Close to Ascension Island , an island in the middle of the Atlantic and south of the equator inhabited only by the British and North American military and telecommunications operators (one of the five monitoring stations of the GPS system in the world is located there), we find the Turtle Pits fumarole field, right where the African and South American plates separate; there is the temperature record for a submarine hydrothermal source, 407 ºC. We might think that in environments like these it is impossible for life to prosper, but it is not. In the autoclave, the device used to sterilize surgical material and that reaches 250 ºC, the archaea Geogemma barossii, collected from a fumarole in the Pacific Northwest called Finn, not only survives in that device but in one day is capable of doubling your number.
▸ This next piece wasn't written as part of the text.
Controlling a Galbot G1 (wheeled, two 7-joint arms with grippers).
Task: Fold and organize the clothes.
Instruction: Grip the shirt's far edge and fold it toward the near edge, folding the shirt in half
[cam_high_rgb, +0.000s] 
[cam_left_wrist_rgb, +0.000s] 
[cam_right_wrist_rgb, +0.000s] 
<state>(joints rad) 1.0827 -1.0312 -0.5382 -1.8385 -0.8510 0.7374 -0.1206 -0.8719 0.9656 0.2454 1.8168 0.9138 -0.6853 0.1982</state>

Other beings, on the contrary, support the lowest known temperatures. In the Atlantic Ocean, 2,000 km from the Cape of Good Hope, lies Bouvet, a tiny ice-covered island that abruptly ends in sheer cliffs with black volcanic sand beaches. Disembarking is not easy and the best way to do it is from a helicopter. In 1928 the Norwegian ship Norvegia landed on the island in order to turn it into a refuge and store of provisions for shipwrecked sailors. Among the crew members was the ship’s biologist, Ditlef Rustad, a zoology student, who captured a curious fish : large eyes, a jaw full of teeth, long spines on the pectoral and tail and the most surprising thing, that when looking at it it gave the impression of being transparent. Examining it more carefully, he discovered that the appearance of this ” white crocodile fish ” was due to the fact that its blood had no color at all.

Champsocephalus gunnari , like many other fish that live in the cold Antarctic waters, does not have red blood cells . To reduce the increase in blood viscosity due to extremely low water temperatures, fish living near the piolos must reduce the density of red blood cells in the blood. In this way, if we have a hematocrit of 45%, they have lowered it from 15 to 18%. Well, this fish has taken the reduction to the extreme, so that its blood only carries 1% of cells, and all of them are white blood cells. Ice water literally runs through his veins. In addition , its heart, pale in color, is larger than that of the rest of the fish of its size. It also generates antifreeze proteins produced by the mutation of a gene that in the past encoded a digestive enzyme, thus preventing it from becoming an ice statue.

This is our seabed: a strange world, almost extraterrestrial.